Task details
The records below hold a stretch from the line with "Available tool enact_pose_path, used" through the line with "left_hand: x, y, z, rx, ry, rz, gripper"; return exactly those lines, ends included, and nothing more.

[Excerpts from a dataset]

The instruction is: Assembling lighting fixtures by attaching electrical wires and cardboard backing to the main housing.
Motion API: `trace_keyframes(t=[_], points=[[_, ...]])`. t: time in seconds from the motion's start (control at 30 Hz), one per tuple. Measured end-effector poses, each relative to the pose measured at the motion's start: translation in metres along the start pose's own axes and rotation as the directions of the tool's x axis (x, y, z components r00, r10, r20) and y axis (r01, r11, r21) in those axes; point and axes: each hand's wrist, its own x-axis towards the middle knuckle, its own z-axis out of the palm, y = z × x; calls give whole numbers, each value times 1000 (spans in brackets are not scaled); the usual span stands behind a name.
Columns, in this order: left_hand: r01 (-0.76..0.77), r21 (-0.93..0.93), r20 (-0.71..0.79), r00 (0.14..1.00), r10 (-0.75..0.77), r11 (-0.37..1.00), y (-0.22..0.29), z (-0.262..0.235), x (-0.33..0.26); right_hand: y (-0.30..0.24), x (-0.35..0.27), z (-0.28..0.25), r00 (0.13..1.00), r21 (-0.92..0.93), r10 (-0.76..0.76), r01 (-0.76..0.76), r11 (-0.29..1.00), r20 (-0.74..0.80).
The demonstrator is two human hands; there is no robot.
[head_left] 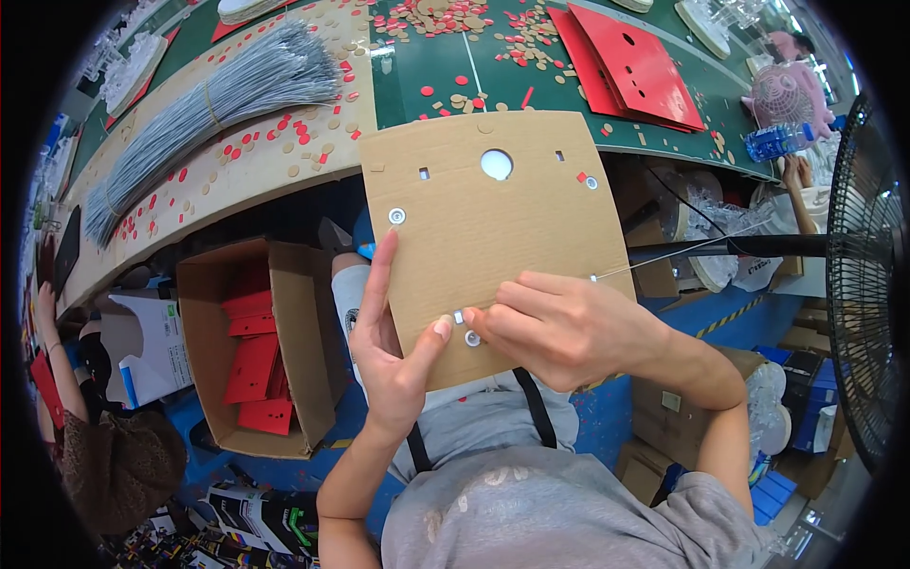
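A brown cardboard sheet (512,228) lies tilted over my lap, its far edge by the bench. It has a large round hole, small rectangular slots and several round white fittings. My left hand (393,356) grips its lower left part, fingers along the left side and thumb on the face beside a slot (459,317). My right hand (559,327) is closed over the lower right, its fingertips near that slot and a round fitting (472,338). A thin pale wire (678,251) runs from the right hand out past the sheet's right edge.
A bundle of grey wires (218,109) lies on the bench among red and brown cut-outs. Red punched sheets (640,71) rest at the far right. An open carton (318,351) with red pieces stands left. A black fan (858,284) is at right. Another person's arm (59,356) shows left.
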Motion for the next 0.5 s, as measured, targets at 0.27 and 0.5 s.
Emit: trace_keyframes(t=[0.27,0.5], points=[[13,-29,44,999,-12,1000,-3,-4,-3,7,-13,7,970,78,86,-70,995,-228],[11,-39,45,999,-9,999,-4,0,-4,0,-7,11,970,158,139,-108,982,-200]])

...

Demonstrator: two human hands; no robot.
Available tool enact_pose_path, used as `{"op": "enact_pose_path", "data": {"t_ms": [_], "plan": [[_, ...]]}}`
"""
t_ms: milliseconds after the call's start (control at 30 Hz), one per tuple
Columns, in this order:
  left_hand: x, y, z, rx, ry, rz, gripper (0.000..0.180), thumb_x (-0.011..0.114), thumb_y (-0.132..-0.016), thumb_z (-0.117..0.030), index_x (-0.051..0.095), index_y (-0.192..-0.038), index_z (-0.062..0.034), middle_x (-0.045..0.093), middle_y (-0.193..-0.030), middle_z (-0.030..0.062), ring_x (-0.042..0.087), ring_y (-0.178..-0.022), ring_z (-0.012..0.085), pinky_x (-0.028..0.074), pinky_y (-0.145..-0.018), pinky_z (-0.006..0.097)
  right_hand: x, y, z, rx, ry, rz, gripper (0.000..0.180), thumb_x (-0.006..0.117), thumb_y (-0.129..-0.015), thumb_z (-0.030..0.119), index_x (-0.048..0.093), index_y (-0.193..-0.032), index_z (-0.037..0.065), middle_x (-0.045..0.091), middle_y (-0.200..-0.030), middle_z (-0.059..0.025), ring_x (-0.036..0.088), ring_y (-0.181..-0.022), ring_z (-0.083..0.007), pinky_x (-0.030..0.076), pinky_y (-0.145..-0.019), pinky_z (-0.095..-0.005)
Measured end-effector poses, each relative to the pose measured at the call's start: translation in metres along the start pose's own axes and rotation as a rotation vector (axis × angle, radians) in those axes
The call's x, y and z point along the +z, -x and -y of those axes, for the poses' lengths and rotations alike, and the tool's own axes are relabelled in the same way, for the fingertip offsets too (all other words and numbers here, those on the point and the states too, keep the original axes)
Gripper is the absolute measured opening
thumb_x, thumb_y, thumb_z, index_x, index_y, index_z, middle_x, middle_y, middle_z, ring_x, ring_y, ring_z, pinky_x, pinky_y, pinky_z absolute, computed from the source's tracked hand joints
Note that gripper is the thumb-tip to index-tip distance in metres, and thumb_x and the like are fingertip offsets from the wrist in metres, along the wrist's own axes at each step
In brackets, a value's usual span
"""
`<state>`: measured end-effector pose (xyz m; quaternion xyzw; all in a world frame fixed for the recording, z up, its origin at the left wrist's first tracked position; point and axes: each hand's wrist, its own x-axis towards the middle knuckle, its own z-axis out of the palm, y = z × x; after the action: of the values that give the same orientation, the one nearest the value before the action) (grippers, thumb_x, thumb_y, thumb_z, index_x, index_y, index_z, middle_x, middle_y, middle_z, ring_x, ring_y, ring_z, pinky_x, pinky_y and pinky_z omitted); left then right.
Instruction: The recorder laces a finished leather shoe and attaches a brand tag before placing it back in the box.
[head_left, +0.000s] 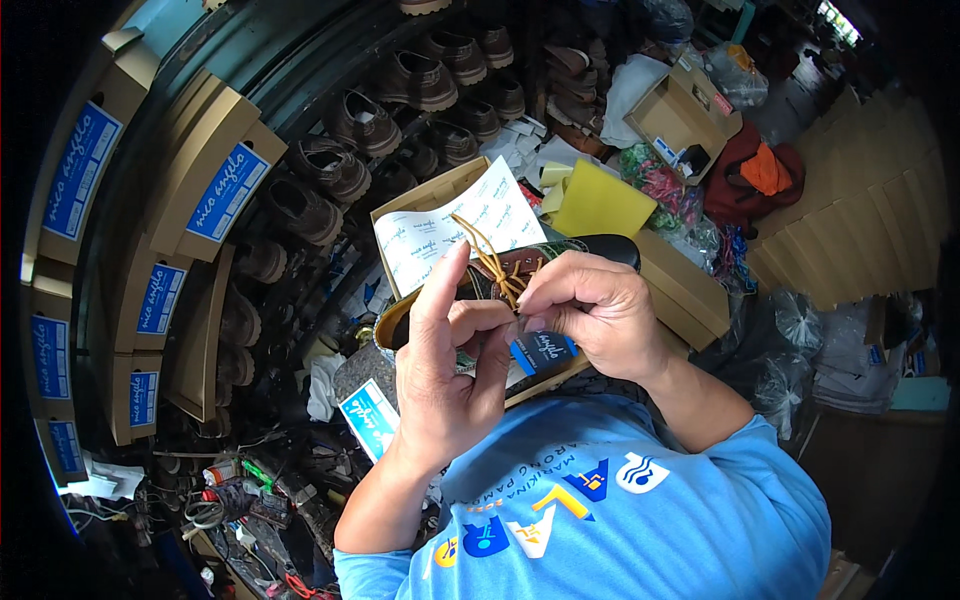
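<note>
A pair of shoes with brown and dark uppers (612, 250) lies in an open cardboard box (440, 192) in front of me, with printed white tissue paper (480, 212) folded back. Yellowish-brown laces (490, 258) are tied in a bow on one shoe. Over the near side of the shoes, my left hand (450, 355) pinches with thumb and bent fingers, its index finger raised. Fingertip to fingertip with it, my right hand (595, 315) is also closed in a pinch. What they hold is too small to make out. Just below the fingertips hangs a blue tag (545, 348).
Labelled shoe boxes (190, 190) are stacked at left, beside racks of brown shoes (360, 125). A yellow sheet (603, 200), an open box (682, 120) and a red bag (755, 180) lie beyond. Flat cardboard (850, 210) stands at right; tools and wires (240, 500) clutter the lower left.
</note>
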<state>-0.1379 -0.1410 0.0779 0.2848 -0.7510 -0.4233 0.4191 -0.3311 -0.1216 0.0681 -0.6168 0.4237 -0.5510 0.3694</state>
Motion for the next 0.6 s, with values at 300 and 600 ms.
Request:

Solution to this exercise
Available tool enact_pose_path, used as `{"op": "enact_pose_path", "data": {"t_ms": [_], "plan": [[_, ...]]}}`
"""
t_ms: milliseconds after the call's start (control at 30 Hz), one per tuple
Columns, in this order:
  left_hand: x, y, z, rx, ry, rz, gripper (0.000..0.180), thumb_x (-0.011..0.114), thumb_y (-0.132..-0.016), thumb_z (-0.117..0.030), index_x (-0.051..0.095), index_y (-0.192..-0.038), index_z (-0.062..0.034), middle_x (-0.045..0.093), middle_y (-0.193..-0.030), middle_z (-0.030..0.062), ring_x (-0.042..0.087), ring_y (-0.178..-0.022), ring_z (-0.012..0.085), pinky_x (-0.028..0.074), pinky_y (-0.145..-0.018), pinky_z (-0.006..0.097)

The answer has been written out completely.